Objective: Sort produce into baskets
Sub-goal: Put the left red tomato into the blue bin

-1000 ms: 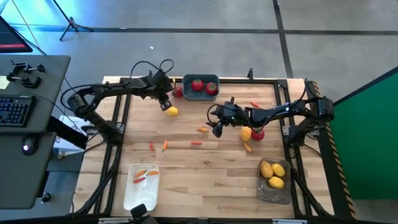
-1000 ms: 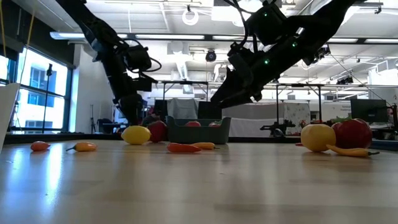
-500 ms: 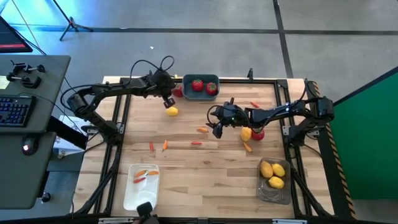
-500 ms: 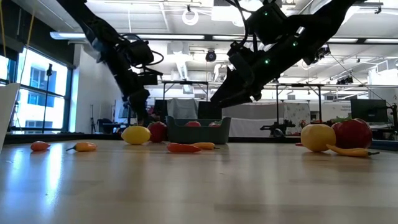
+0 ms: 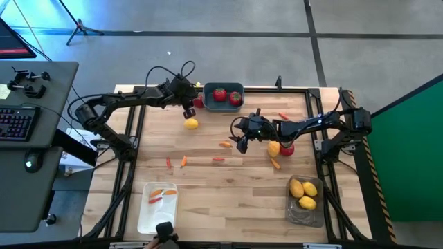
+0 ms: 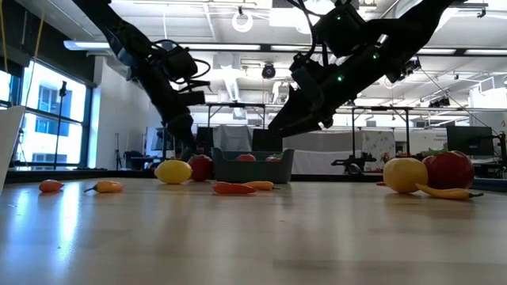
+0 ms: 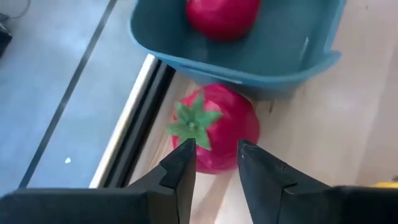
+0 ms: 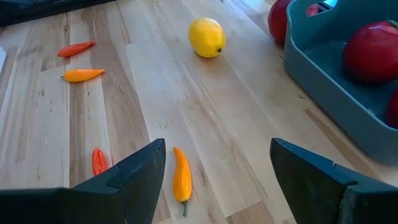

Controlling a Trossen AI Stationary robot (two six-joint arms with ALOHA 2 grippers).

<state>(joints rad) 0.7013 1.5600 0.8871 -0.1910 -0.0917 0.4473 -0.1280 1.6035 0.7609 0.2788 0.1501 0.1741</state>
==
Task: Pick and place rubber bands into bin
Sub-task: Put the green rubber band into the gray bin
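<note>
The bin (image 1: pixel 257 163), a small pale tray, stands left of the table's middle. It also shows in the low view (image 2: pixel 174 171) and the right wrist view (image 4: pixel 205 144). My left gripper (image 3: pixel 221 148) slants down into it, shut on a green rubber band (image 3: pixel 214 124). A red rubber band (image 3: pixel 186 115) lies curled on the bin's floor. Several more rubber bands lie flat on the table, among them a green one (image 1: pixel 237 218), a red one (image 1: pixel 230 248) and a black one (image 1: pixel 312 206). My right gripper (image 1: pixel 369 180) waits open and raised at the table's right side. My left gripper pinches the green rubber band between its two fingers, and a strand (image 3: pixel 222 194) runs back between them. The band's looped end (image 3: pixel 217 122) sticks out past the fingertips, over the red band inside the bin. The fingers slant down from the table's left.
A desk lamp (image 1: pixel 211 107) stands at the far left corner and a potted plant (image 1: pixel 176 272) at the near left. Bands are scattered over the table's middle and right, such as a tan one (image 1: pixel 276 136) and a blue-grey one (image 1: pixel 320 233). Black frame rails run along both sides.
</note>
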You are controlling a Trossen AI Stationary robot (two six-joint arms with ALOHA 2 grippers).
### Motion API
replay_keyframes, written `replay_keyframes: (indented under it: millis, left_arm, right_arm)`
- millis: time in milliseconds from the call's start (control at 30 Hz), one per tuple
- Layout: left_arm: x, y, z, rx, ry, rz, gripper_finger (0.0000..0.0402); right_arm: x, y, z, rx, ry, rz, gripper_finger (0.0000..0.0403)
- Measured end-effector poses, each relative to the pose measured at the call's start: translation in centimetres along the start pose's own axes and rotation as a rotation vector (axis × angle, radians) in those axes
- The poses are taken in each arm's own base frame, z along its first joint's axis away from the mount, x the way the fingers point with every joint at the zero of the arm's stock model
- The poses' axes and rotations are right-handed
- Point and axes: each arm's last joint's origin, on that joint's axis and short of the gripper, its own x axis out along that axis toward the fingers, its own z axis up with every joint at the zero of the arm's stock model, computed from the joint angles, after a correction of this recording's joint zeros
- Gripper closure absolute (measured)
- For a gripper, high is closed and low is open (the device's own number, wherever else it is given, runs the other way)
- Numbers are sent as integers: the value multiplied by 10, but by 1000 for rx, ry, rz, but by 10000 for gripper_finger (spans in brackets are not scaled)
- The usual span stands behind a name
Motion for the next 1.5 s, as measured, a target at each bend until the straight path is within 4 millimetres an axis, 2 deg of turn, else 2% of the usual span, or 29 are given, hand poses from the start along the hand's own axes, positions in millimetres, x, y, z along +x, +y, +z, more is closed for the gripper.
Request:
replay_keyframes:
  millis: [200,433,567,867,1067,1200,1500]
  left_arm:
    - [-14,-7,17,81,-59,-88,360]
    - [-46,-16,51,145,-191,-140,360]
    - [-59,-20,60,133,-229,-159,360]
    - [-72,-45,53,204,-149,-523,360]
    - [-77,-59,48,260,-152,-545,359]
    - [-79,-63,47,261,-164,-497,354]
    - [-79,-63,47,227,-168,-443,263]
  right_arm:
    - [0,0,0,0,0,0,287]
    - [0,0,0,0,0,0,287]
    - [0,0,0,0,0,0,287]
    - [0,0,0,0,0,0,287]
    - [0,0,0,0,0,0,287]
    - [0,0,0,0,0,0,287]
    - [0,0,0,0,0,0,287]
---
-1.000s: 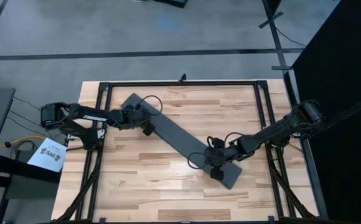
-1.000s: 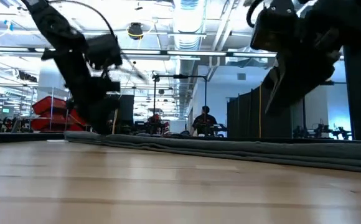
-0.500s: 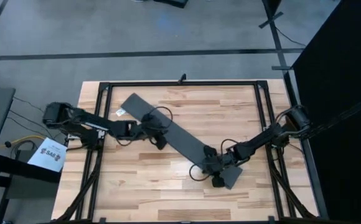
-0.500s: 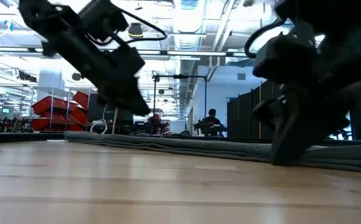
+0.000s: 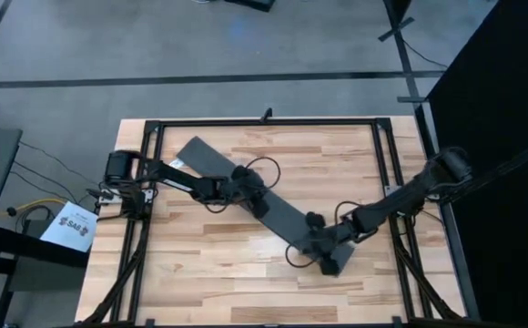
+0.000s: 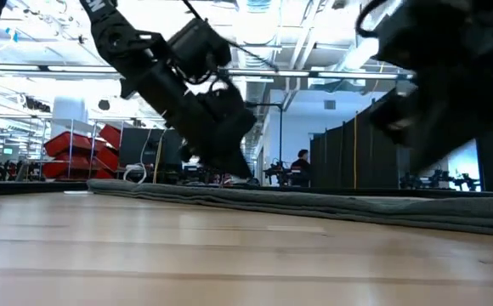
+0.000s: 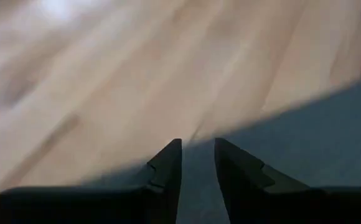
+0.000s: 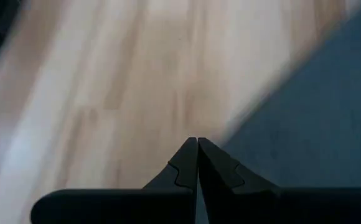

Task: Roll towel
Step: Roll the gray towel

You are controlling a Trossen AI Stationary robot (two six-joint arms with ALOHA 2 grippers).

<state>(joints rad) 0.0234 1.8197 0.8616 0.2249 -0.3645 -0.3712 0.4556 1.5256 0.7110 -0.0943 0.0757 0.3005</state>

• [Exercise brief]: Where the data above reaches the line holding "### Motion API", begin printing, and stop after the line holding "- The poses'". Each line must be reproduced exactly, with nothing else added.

• [Written response]:
### Motion API
replay_keyframes, written `replay_keyframes: (indented under it: millis, left_arm, right_arm)`
- millis: time in milliseconds from the call's start (control at 30 Hz), one per tuple
- Layout: left_arm: x, y, z, rx, ry, rz, gripper_finger (0.0000..0.0402); right_arm: x, y, z, rx, ry, rz, gripper_finger (0.0000..0.0403)
- Measured end-effector poses, each relative to the pose measured at the call's start: translation in centimetres along the start pose's own axes and rotation as a rotation vector (axis × angle, radians) in those axes
- The poses are taken in each arm's own base frame, z along its first joint's axis away from the mount, x the way the fingers point with every joint at the zero of the arm's stock model
- The poses' axes and rotations are right-handed

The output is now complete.